Another day, another editorial preview. Here are the division 2 editorials for SRM 586:
https://apps.topcoder.com/wiki/display/tc/SRM+586
SRM 586 was the first match to include Python support in TopCoder. I really wanted to give it a try as it's concise style can be helpful when writing editorials. The small issue is that their wiki system doesn't support python syntax highlighting. It actually doesn't even have c++ highlighting either, I always use the Java one for c++. The Java one is not so great either, it highlights keywords inside comments.
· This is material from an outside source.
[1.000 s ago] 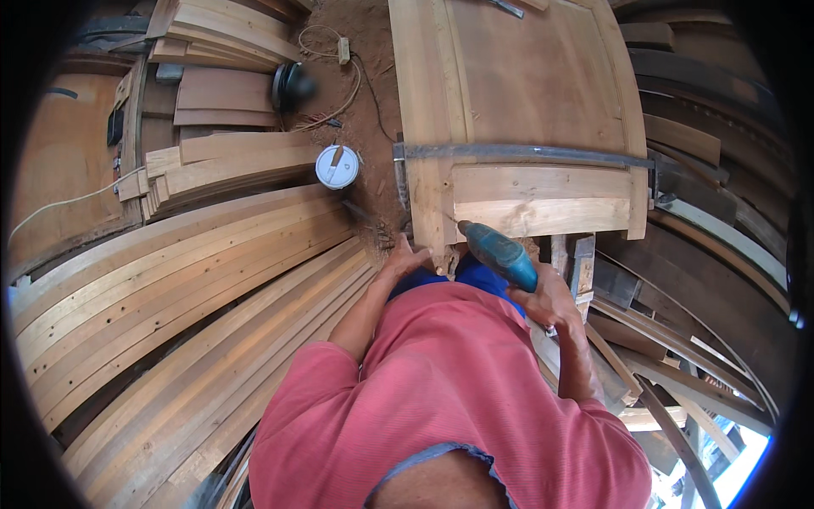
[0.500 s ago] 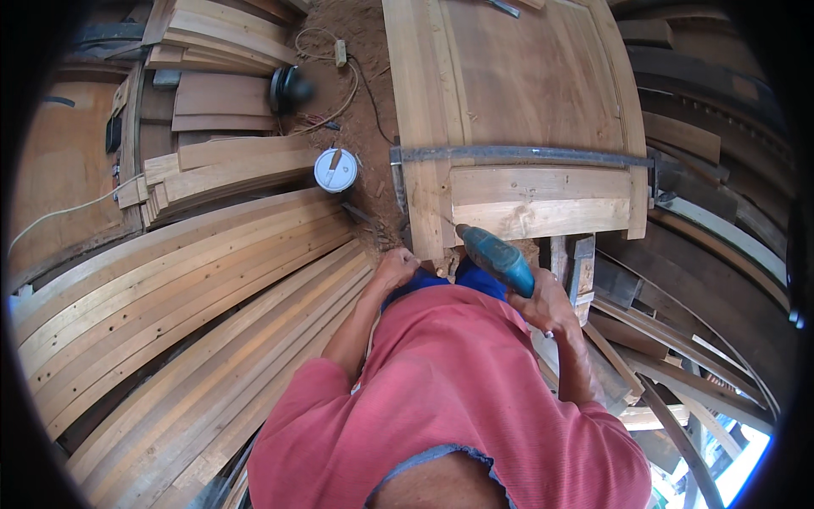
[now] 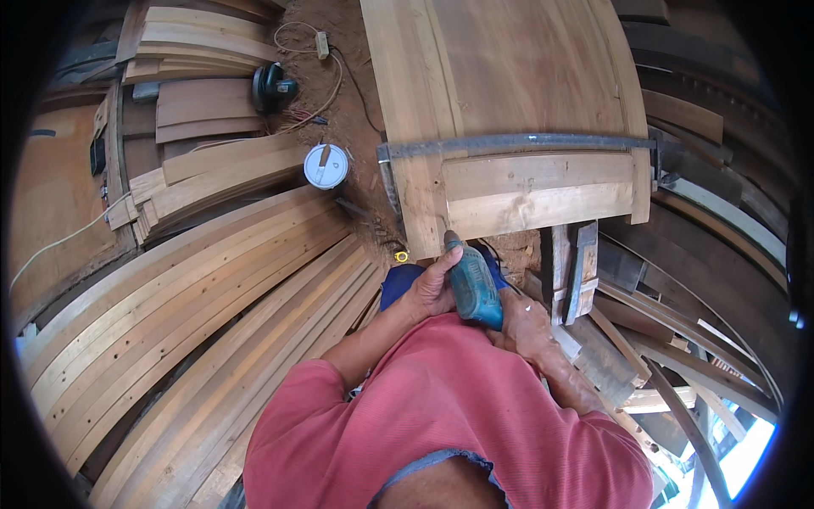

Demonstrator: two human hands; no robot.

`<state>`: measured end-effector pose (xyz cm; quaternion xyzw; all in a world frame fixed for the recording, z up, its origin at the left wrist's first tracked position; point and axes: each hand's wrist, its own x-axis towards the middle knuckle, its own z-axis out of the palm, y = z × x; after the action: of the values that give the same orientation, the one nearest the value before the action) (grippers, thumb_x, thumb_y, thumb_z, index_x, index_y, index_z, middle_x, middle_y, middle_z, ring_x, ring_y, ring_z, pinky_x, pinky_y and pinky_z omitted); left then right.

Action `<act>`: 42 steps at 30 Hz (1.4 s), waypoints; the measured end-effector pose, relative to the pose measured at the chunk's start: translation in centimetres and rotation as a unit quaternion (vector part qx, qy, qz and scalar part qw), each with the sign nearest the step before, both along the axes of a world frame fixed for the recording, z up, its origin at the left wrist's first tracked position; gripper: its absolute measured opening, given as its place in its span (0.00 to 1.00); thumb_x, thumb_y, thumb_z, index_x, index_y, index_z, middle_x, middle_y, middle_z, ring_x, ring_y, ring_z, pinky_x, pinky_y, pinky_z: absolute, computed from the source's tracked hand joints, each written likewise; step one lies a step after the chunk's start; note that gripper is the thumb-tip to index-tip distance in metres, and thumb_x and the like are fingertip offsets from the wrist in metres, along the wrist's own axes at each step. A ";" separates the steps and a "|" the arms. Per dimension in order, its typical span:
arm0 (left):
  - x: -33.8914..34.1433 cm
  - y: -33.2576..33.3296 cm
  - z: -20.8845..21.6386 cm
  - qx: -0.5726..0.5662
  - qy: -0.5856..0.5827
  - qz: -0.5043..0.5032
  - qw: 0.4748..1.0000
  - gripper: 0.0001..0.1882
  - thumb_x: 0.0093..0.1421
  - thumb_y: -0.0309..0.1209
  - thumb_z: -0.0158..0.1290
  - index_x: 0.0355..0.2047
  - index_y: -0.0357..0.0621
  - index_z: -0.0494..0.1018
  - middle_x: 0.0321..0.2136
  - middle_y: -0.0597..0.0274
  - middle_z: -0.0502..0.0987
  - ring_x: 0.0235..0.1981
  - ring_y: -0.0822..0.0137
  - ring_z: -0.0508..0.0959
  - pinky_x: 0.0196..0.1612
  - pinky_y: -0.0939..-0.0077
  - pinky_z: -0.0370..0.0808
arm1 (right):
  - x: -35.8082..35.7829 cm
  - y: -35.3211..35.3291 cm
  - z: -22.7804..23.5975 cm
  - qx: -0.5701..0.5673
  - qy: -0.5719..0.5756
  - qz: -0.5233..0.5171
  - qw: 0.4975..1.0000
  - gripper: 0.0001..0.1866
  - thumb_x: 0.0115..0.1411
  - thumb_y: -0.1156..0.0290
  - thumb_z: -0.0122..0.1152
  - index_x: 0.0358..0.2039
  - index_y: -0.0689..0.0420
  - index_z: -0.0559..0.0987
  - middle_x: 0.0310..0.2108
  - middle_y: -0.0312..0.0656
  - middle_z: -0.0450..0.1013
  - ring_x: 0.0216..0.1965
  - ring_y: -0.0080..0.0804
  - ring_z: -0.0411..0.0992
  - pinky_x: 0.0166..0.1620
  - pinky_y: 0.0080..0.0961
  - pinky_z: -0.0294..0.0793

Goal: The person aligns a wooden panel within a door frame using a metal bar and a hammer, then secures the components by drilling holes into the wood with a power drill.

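Observation:
A teal power drill point(image 3: 476, 293) is held in front of my body, its nose pointing at the near edge of a panelled wooden door point(image 3: 534, 68). My right hand point(image 3: 524, 327) is closed round the drill's rear end, its grip partly hidden. Near the drill's front, my left hand point(image 3: 436, 287) clasps the body from the left, thumb along its side. The thin bit meets or nearly meets the door's near left corner; contact is too small to tell. Across the door lies a long metal bar clamp point(image 3: 517, 146), with jaws at both side edges.
Long planks point(image 3: 186, 314) are stacked at left. A white lidded bucket point(image 3: 336, 176) carries a wooden-handled tool. Beyond it sit a dark green power tool point(image 3: 273, 88) and a corded socket block point(image 3: 322, 45). A small yellow round object point(image 3: 401, 256) lies near my left knee. Scrap boards point(image 3: 670, 314) crowd the right.
My left hand has come up from my lap and taken hold of the drill. The drill has swung left and more upright, its nose nearer the door's left corner. My view has shifted slightly.

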<state>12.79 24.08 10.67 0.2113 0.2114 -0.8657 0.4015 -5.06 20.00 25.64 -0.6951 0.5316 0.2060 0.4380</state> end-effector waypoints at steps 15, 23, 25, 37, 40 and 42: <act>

I decided to solve this by using a new javascript library on top of the wiki system topcoder uses. In the past, I already added
mathjax support as I usually need to write formulas. I also already used
Modernizr so my SVG images can also have a PNG fallback. The slippery slope continues as I decided to add a
syntax highlighter library..
Anyway, here is a preview of one of the explanations for fun:
The hard problem - string weight.
The weight of a string is defined as follows: For each letter present in the string, find L and R, the minimum and maximum positions of the letter. The weight is equal to the sum of all
R - L for each of the letters.
Given
L `(1 <= L <= 1000)`, count the number of strings of minimal weight of that length.
What makes a minimum-weight string?
Before we get into counting these strings, we should understand their properties.
Like the first two examples show. In cases with small
L, there are ways to make
letters contribute a flat 0 to the weight. This is the smallest possible contribution. By definition:
`(R >= L)` therefore: `(R - L >= 0)`. Since we want to minimize the total weight, we should
try to make most if not all letters contribute 0.
It is possible to make all letters cost 0. Simply make all letters in the string unique: "acwh". Then
for each letter: `(R = L)`. However, we only have 26 available letters. Therefore, we can only
make each letter in the string unique when `(L <= 26)`. In that case, we have to use `L` different letters.
When `(L > 26)`, things will change. Let us begin with the smallest of such cases: `(L = 27)`:
- If all letters were equal, then for this letter, `(R = 26)` and `(L = 0)`. The total weight is 26.
- Perhaps it is better to have as many cost-0 letters as possible? As many letters that appear only once. If we use
25 unique letters, there are two remaining positions that must be used by a repeated letter. We are in a interesting situation: 25 letters contribute exactly 0, regardless
of their position and we have two positions used by the same letter. We can pick L and R as the
two positions used by this letter. The final weight will be `R-L`, so we want them to be as close as possible,
let us make them consecutive , this means that the cost is 1. As long as 25 letters appear exactly once and
the remaining letter appears twice but in consecutive positions. The minimum string weight is 1.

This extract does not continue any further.